And command him she had from time to time. Cato, she knew from childhood, was afraid of absolutely nothing except large and hairy spiders, which reduced him to gibbering panic. So Sinon was often allowed to prowl out of Rome in search of large and hairy spiders, and was paid extremely well to introduce them into Cato’s house, from his bed to his couch to his desk drawers. Not once had he been detected at the business, either. Cato’s full sister, Porcia, who was married to Lucius Domitius Ahenobarbus, had an abiding horror of fat beetles. Sinon caught fat beetles and introduced them into that household. Then sometimes Servilia would instruct him to dump thousands of worms or fleas or flies or crickets or roaches into either residence, and send anonymous notes containing worm curses or flea curses or whatever curse was relevant. Until Caesar had entered her life, such activities had kept her amused. But since Caesar had entered her life, those diversions had not been necessary, and Sinon’s time had become all his own. He toiled not, save in the procurement of insect pests, as the mantle of the lady Servilia wrapped him round.

“Sinon!” she called.

He stopped, turned, came skipping up the colonnade and round the corner to her sitting room. Quite a pretty fellow, he had a certain grace and insouciance which made him likable to those who did not know him well; Silanus, for instance, still thought highly of him, and so did Brutus. Slight in build, he was a brown person—brown skin, light brown eyes, light brown hair. Pointed ears, pointed chin, pointed fingers. No wonder many of the servants made the sign to ward off the Evil Eye when Sinon appeared. There was a satyr quality to him.

“Domina?” he asked, stepping over the sill.

“Close the door, Sinon, then close the shutters.”

“Oh, goody, work!” he said, obeying.

“Sit down.”

He sat, gazing at her with a mixture of cheek and expectation. Spiders? Roaches? Perhaps she would graduate to snakes?

“How would you like your freedom, Sinon, with a fat purse of gold to go with it?’’ she asked.

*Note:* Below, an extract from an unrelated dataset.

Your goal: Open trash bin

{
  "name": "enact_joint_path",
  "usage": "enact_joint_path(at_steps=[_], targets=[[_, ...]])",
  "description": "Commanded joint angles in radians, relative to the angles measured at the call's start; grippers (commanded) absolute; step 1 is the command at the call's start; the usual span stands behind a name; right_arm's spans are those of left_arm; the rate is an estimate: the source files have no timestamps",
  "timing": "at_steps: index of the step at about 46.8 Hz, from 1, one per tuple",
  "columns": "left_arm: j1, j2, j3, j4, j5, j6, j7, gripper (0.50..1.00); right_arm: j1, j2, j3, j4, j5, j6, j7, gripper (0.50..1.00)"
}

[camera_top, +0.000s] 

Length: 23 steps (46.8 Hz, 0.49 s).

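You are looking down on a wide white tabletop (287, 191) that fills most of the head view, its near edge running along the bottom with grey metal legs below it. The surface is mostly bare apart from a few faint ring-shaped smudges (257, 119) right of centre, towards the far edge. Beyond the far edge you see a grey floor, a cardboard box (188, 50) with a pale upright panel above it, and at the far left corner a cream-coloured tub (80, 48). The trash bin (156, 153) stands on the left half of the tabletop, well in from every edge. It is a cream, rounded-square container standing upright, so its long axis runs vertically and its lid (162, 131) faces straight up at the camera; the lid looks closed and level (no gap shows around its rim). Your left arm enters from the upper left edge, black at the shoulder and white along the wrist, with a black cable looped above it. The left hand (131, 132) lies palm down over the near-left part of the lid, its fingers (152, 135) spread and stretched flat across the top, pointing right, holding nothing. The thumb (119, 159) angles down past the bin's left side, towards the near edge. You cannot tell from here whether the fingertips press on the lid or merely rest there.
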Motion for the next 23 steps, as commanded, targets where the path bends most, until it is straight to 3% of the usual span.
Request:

That he did not expect. For a moment the satyr vanished to reveal another quasi-human less appealing underneath, some creature out of a children’s nightmare. Then it too disappeared, he merely looked alert and interested.

“I would like that very much, domina.”

Have you any idea what I would ask you to do that could earn such a reward?”

“Murder at the very least,” he answered without hesitation.

“Quite so,” said Servilia. “Are you tempted?”

He shrugged. “Who would not be, in my position?”

“It takes courage to do murder.”

“I am aware of that. But I have courage.”

“You’re a Greek, and Greeks have no sense of honor. By that I mean they do not stay bought.”

“I would stay bought, domina, if all I had to do was murder and then could disappear with my fat purse of gold.”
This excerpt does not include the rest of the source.